Ranard Benjamin L, Ha Yoonhee P, Meisel Zachary F, Asch David A, Hill Shawndra S, Becker Lance B, Seymour Anne K, Merchant Raina M
Perelman School of Medicine, University of Pennsylvania, 423 Guardian Drive, Blockley Hall, Philadelphia, PA, 19104, USA.
J Gen Intern Med. 2014 Jan;29(1):187-203. doi: 10.1007/s11606-013-2536-8. Epub 2013 Jul 11.
Crowdsourcing research allows investigators to engage thousands of people to provide either data or data analysis. However, prior work has not documented the use of crowdsourcing in health and medical research. We sought to systematically review the literature to describe the scope of crowdsourcing in health research and to create a taxonomy to characterize past uses of this methodology for health and medical research.
PubMed, Embase, and CINAHL through March 2013.
Primary peer-reviewed literature that used crowdsourcing for health research.
Two authors independently screened studies and abstracted data, including demographics of the crowd engaged and approaches to crowdsourcing.
Twenty-one health-related studies utilizing crowdsourcing met eligibility criteria. Four distinct types of crowdsourcing tasks were identified: problem solving, data processing, surveillance/monitoring, and surveying. These studies collectively engaged a crowd of >136,395 people, yet few studies reported demographics of the crowd. Only one (5 %) reported age, sex, and race statistics, and seven (33 %) reported at least one of these descriptors. Most reports included data on crowdsourcing logistics such as the length of crowdsourcing (n = 18, 86 %) and time to complete crowdsourcing task (n = 15, 71 %). All articles (n = 21, 100 %) reported employing some method for validating or improving the quality of data reported from the crowd.
Gray literature not searched and only a sample of online survey articles included.
Utilizing crowdsourcing can improve the quality, cost, and speed of a research project while engaging large segments of the public and creating novel science.
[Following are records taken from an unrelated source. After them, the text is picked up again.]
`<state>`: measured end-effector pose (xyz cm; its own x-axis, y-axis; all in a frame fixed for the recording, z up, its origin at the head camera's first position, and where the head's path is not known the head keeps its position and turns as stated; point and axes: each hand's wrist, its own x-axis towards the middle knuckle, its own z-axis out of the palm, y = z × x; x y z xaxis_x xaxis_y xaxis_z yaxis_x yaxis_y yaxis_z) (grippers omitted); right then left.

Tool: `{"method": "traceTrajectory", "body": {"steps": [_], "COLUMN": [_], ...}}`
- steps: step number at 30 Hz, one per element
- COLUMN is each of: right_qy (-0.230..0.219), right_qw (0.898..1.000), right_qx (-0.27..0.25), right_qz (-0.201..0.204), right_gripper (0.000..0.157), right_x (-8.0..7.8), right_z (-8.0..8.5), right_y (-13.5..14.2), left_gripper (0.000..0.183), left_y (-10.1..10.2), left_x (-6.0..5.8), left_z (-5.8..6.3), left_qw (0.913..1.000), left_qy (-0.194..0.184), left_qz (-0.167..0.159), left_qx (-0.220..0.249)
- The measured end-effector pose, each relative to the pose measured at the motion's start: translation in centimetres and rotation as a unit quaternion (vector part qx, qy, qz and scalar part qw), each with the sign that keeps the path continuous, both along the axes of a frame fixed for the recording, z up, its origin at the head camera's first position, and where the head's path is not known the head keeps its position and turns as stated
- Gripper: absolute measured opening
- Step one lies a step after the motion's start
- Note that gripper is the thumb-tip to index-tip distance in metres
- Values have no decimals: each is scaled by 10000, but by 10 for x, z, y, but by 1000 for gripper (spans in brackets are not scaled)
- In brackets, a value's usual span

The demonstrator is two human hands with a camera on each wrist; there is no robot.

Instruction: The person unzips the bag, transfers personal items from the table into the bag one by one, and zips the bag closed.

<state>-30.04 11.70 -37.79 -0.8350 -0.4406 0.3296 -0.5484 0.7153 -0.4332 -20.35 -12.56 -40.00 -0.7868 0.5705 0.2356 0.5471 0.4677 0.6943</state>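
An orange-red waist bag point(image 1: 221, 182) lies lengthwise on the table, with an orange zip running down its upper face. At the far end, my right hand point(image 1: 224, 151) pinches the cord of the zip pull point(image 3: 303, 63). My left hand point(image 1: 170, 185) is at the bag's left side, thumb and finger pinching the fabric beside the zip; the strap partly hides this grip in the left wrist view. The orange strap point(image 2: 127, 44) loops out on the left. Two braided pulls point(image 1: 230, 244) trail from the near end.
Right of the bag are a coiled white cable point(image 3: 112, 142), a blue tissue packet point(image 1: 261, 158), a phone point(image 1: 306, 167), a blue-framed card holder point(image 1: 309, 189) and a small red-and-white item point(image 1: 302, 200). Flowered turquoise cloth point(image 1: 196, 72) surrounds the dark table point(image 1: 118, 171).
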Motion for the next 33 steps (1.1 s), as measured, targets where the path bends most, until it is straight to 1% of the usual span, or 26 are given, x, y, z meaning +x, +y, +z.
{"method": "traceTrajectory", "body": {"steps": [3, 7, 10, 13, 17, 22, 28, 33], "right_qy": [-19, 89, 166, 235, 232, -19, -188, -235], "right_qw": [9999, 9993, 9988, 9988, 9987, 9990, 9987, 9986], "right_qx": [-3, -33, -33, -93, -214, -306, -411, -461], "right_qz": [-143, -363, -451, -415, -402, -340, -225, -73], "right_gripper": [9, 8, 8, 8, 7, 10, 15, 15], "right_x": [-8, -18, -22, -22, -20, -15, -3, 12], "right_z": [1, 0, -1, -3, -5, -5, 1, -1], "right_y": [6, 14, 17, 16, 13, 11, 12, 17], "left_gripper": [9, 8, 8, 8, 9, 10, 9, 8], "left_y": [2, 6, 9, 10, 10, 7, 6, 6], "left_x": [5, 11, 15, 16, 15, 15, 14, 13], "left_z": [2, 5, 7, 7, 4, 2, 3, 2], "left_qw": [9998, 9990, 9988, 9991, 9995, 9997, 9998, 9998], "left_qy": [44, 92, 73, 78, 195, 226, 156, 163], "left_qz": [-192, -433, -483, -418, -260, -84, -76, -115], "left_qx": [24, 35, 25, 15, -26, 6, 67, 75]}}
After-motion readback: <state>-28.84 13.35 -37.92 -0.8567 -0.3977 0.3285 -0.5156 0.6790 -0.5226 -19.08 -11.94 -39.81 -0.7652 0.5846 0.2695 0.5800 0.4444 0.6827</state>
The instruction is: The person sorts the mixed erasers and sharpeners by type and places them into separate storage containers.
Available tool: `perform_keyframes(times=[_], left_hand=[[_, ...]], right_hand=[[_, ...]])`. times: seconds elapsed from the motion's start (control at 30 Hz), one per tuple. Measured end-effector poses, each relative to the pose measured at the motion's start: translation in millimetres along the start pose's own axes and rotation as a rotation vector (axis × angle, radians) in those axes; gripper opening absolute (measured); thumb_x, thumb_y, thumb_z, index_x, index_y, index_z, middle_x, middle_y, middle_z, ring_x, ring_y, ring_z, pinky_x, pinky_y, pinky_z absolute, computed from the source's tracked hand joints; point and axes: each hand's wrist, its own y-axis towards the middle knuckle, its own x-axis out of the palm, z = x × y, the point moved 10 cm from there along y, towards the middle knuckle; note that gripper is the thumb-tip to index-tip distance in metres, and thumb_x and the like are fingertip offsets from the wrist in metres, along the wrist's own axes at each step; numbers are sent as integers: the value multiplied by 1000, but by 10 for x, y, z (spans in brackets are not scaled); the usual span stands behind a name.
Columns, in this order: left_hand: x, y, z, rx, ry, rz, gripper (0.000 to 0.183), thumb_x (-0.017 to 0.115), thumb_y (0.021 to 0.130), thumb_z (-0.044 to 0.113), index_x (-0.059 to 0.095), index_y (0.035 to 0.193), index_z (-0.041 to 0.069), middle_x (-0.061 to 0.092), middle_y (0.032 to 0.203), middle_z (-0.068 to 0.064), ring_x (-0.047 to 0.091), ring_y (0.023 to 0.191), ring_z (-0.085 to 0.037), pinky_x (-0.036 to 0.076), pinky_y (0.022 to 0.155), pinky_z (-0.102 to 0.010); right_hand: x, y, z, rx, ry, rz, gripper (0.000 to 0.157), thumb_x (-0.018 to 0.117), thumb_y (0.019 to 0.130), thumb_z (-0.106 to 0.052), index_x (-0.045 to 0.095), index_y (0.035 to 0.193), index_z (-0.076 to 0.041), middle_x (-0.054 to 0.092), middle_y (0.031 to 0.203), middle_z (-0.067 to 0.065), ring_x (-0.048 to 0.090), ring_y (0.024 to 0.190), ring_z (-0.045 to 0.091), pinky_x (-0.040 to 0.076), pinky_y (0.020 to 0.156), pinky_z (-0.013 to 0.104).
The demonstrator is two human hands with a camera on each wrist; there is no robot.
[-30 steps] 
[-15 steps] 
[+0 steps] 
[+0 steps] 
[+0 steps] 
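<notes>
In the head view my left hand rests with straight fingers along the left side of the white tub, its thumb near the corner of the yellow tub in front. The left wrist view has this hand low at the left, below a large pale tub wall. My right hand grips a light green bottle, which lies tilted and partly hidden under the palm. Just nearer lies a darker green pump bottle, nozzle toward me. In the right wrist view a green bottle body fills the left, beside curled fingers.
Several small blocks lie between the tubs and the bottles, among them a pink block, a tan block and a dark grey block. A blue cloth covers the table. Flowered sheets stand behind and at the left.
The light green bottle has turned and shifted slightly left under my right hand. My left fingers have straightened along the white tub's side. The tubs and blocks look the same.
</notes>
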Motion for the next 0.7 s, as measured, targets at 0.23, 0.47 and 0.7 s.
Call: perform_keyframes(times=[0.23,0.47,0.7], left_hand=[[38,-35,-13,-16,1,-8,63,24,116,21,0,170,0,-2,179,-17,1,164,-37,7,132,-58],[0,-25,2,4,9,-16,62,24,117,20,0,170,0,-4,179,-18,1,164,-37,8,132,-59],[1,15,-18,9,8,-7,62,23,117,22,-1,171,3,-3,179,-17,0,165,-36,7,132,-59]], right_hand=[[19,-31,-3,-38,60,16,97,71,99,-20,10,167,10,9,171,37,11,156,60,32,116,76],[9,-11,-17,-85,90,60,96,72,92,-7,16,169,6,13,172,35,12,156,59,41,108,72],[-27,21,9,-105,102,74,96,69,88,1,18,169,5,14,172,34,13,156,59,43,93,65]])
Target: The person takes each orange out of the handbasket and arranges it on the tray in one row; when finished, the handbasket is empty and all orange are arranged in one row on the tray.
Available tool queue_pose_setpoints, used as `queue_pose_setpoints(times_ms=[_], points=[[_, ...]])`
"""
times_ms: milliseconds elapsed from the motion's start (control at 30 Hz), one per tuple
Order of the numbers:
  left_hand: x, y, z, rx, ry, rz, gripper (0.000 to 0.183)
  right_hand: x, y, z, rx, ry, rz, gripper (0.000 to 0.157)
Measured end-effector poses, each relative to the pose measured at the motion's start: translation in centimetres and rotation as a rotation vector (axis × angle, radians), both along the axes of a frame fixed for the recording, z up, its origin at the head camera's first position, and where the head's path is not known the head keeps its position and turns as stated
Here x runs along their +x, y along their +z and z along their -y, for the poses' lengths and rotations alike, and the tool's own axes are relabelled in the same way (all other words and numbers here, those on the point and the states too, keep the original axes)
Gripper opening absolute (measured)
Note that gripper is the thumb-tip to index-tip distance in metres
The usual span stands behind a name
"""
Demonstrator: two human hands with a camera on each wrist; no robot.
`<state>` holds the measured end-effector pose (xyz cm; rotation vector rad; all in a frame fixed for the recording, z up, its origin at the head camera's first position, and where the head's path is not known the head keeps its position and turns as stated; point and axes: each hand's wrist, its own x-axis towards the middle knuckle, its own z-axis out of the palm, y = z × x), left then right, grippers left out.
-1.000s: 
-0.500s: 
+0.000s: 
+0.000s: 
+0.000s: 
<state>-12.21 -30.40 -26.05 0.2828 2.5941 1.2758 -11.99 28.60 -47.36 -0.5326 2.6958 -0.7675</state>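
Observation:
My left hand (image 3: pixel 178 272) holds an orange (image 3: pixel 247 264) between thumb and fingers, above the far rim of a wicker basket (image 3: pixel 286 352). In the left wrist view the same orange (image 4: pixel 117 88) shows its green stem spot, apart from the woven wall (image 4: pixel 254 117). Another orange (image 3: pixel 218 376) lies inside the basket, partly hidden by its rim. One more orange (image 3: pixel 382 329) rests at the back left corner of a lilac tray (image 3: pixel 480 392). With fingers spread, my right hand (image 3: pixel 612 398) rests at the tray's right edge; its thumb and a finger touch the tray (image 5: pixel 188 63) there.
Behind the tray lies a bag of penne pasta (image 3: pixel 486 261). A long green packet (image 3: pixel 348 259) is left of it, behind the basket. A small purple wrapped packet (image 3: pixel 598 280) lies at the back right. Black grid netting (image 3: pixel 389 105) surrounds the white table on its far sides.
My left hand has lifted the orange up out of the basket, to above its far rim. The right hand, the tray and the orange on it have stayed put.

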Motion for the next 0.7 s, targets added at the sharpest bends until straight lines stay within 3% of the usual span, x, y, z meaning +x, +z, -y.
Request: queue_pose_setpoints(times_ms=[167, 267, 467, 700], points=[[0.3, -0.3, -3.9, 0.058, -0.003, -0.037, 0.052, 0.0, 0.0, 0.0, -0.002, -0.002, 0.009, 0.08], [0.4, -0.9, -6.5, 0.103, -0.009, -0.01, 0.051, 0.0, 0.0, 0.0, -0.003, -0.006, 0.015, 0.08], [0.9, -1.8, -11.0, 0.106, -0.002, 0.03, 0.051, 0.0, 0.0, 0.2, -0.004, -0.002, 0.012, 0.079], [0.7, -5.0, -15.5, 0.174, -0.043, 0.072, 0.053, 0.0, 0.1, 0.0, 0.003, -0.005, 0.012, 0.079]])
Standardized guidelines are needed on crowdsourcing metrics that should be collected and reported to provide clarity and comparability in methods.
众包研究使研究人员能够吸引数千人提供数据或进行数据分析。然而,此前的研究尚未记录众包在健康和医学研究中的应用情况。我们试图系统地回顾文献,以描述众包在健康研究中的应用范围,并创建一个分类法来描述该方法在健康和医学研究中的过往应用。
截至2013年3月的PubMed、Embase和CINAHL数据库。
使用众包进行健康研究的同行评审的原始文献。
两位作者独立筛选研究并提取数据,包括参与人群的人口统计学信息和众包方法。
21项利用众包的健康相关研究符合入选标准。确定了四种不同类型的众包任务:问题解决、数据处理、监测/监控和调查。这些研究共吸引了超过136,395人参与,但很少有研究报告参与人群的人口统计学信息。只有一项研究(5%)报告了年龄、性别和种族统计数据,七项研究(33%)报告了至少其中一项描述信息。大多数报告包含众包后勤方面的数据,如众包时长(n = 18,86%)和完成众包任务的时间(n = 15,71%)。所有文章(n = 21,100%)都报告采用了某种方法来验证或提高从人群中报告的数据质量。
未检索灰色文献,仅纳入了在线调查文章样本。
利用众包可以提高研究项目的质量、成本和速度,同时吸引大量公众参与并创造新的科学成果。需要制定关于应收集和报告的众包指标的标准化指南,以确保方法的清晰度和可比性。